RL: É uma questão sensível, pois preciso deixar de lado as amizades com meus colegas escritores ao fazer a seleção dos livros para publicação. Muitas vezes, por um motivo ou por outro, é sofrido recusar algum livro, e preciso que os autores que eventualmente eu não consiga absorver tenham a compreensão desse meu papel duplo, de escritor e editor. Mas tento dar a eles o melhor atendimento possível: sem demorar demais a dar respostas, estando sempre acessível, valorizando-os nas estratégias de divulgação e de marketing etc. A vantagem que compensa essa dificuldade estrutural é que, ao trabalhar nos livros com os autores, tenho um olhar que vai além do olhar do editor, e posso dar sugestões e oferecer soluções formais e de conteúdo que talvez não pudesse se não fosse também escritor.

VB&M: Em sua trajetória no mundo do livro, você acumula experiências bem sucedidas como escritor, tradutor e editor. Qual é a ocupação mais desafiadora?

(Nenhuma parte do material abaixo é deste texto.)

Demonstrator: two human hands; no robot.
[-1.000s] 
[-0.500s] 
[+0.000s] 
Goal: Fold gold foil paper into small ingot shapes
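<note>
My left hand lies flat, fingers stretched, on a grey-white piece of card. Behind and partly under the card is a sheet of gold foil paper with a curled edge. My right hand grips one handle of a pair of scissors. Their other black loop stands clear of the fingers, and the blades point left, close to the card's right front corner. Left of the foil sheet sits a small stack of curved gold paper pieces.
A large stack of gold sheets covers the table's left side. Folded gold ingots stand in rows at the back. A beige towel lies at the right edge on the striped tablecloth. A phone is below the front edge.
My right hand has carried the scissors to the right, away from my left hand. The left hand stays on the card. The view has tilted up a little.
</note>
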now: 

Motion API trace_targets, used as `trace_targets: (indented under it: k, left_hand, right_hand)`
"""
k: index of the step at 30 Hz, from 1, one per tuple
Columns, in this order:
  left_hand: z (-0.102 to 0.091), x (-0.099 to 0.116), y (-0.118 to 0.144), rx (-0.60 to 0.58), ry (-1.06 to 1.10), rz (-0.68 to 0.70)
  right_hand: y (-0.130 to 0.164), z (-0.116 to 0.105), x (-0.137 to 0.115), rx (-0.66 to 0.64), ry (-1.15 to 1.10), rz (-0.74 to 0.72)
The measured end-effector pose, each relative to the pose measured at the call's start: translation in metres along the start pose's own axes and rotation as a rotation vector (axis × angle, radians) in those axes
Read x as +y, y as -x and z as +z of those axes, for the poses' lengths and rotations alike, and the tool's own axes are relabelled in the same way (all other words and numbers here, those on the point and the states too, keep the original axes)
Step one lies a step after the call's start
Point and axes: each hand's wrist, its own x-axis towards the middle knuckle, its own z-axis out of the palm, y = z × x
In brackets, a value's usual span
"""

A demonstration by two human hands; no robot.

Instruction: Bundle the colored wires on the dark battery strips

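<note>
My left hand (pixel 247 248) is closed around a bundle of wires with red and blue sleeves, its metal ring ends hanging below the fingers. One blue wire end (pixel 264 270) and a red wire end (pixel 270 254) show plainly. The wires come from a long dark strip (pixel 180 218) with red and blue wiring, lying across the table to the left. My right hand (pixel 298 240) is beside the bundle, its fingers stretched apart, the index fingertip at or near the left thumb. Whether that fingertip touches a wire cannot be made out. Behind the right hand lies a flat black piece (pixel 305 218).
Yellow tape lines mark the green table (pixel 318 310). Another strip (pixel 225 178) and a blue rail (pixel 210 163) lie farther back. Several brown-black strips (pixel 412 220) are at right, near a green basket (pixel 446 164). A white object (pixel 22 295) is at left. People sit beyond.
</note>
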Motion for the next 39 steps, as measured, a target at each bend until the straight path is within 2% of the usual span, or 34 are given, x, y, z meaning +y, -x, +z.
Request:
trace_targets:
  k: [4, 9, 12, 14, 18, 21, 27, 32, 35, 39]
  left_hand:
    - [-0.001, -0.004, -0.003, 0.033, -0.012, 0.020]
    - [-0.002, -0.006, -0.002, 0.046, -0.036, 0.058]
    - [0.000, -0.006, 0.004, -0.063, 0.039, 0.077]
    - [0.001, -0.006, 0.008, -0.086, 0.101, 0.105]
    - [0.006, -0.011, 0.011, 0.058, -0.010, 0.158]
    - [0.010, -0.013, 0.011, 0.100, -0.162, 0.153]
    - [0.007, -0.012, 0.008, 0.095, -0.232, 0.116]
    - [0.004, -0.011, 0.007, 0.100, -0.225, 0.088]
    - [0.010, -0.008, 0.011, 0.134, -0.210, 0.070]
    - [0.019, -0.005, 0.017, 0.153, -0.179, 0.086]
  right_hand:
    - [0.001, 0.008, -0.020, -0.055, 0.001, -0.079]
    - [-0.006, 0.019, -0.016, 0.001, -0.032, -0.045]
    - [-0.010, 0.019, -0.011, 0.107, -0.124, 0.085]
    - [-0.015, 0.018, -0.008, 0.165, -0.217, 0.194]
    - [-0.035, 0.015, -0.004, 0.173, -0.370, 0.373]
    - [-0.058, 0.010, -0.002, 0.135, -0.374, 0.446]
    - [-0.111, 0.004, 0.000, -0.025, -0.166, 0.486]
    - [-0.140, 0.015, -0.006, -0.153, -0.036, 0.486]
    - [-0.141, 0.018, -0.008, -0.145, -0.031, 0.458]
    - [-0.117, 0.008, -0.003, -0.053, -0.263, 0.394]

RL: Todas elas têm seus desafios, mas de todas, para mim, a mais tranquila é ser tradutor. O texto já está lá, em sua forma final, e a dificuldade é apenas transpô-lo para a nossa língua. Já o trabalho como editor apresenta a dificuldade de não apenas encontrar grandes livros, mas se antecipar à concorrência, que para o bem do mercado editorial cresceu muito nos últimos anos. Mas para mim a vertente mais difícil da minha atuação é ser escritor, pois é o espaço onde você lida com suas potencialidades e seus limites de forma mais radical. Mas, na verdade, quando faço um balanço da minha vida profissional, vejo que eu só me completo quanto enxergo as três vertentes juntas. Traços meus que eventualmente não aparecem nos meus livros podem aparecer nos livros que edito, ou nos que escolho para traduzir, e vice-versa.

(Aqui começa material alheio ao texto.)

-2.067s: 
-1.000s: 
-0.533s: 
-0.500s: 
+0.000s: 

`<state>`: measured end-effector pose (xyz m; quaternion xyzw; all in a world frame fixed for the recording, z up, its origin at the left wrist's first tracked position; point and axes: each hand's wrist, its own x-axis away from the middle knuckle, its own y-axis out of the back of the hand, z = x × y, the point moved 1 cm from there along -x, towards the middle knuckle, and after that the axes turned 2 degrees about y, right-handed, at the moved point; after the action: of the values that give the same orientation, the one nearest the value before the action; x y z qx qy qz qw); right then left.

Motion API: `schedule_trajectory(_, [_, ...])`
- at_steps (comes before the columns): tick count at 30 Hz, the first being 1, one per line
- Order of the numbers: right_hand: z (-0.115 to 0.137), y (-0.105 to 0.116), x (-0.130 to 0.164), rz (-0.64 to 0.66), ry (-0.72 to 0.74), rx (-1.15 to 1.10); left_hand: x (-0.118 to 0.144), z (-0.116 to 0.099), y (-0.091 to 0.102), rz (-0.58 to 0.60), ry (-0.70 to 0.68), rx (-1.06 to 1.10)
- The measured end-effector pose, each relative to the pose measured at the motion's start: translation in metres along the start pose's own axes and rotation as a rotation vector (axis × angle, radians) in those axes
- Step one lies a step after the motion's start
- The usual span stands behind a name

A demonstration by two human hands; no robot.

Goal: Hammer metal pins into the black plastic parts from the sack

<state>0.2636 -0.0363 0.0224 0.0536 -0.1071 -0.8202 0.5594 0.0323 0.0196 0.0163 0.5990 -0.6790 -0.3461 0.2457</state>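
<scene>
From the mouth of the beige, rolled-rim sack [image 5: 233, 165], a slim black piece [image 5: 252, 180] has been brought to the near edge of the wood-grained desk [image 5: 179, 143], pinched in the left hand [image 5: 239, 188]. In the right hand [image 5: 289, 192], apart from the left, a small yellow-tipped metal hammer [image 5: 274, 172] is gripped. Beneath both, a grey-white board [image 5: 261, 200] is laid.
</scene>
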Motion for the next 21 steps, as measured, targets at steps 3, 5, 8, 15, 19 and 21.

VB&M: Ainda sobre sua carreira na escrita, como você encara a tarefa de editar a própria literatura?

RL: Todo escritor é também editor dos seus textos. E ele costuma ser melhor escritor quanto melhor souber editar o que escreveu. Nesse sentido, acho que sou como todo escritor, alguém que trabalha e retrabalha incessantemente o texto, no sentido de transformá-lo no melhor condutor das ideias e das emoções em jogo no romance ou no conto.

VB&M: Recentemente, a Record comunicou a não renovação dos contratos de “O imbecil coletivo” e “O mínimo que você precisa saber para não ser um idiota”, de Olavo de Carvalho, dois enormes sucessos de venda da editora. Foi uma iniciativa sua? Por que o anúncio público nesse caso?

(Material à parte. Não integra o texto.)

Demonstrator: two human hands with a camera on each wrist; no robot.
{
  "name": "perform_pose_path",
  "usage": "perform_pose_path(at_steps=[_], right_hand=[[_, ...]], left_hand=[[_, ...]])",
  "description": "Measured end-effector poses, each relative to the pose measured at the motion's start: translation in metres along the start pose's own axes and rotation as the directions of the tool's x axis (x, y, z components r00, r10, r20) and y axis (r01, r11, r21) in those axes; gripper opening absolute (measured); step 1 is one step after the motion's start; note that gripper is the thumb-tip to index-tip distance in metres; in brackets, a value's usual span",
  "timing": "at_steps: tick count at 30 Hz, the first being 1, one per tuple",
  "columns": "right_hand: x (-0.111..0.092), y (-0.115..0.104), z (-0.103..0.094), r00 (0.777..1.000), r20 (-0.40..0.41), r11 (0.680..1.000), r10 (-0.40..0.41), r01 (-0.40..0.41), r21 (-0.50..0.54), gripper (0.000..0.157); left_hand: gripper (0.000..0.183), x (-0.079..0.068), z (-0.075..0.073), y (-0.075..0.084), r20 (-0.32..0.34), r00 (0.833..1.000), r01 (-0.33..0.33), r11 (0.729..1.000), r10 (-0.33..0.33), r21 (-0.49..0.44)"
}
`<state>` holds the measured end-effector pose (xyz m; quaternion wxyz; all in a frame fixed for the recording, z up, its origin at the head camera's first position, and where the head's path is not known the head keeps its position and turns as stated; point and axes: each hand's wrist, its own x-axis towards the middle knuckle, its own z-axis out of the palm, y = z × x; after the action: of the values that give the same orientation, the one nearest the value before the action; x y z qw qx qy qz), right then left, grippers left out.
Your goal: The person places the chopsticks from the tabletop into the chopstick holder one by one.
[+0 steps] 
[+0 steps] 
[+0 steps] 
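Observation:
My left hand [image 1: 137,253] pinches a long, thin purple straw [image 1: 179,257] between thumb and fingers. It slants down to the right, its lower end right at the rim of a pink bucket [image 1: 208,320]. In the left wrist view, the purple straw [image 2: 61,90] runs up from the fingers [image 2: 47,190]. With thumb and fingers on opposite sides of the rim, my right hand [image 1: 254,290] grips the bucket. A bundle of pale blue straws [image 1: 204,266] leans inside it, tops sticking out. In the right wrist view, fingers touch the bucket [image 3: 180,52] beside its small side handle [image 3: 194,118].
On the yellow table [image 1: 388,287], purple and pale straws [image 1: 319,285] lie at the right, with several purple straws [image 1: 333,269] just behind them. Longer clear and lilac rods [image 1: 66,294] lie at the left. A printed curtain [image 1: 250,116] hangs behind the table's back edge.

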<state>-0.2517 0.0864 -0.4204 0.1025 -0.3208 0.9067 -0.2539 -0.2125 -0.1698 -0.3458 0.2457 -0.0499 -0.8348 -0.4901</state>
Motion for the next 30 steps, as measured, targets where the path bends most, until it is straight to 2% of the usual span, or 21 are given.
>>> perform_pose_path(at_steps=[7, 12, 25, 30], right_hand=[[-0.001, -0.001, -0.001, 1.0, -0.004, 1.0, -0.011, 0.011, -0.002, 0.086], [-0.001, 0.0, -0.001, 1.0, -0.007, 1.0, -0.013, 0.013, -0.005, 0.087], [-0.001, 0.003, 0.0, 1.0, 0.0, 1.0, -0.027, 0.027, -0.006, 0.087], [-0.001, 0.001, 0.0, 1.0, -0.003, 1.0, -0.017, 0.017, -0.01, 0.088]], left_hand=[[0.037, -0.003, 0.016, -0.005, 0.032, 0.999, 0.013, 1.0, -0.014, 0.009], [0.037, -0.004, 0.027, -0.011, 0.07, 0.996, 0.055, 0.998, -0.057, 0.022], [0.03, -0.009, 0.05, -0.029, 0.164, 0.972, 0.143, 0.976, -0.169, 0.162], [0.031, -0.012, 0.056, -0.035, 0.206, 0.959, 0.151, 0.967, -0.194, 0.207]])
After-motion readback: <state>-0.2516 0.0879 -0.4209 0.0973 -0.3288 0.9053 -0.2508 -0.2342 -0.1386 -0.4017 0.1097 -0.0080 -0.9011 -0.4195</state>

RL: Uma vez que correu a notícia da não renovação dos contratos dos livros do Olavo de Carvalho, era preciso que a editora se posicionasse e explicasse a decisão. Acredito que tenha sido acertada e fui, pelo cargo que ocupo, o porta-voz. Basicamente, esperamos que nossos autores não apenas apresentem uma pluralidade de ideias dentro do nosso catálogo, mas que eles também zelem pela pluralidade de ideias no âmbito do espaço público. Discordâncias são normais, até porque, como escreveu T.S. Eliott, “Eu sei que a História produz as mais estranhas consequências a partir das causas mais remotas”, ou seja, ninguém controla o processo histórico e ninguém pode ter certezas absolutas nesse campo, mas a valorização do contraditório é algo importante em si.

VB&M: Que análise você faz da situação atual do mercado editorial brasileiro e, mais especificamente, da ficção brasileira contemporânea, da qual você faz parte?

RL: O mercado editorial brasileiro sofreu, de 2015 para cá, uma das maiores crises de sua história, se não a pior: as compras governamentais cessaram por um tempo, duas das grandes cadeias de livrarias ficaram à beira da falência, enfim, problemas de várias ordens. Apesar da pandemia – ou talvez por causa dela, na medida em que as opções de lazer se reduziram drasticamente –, o mundo do livro se fortaleceu novamente. Contudo, o mercado editorial tem agora o desafio de manter vivas as livrarias físicas, conciliando esse esforço com o boom das livrarias virtuais, que é muito bem vindo.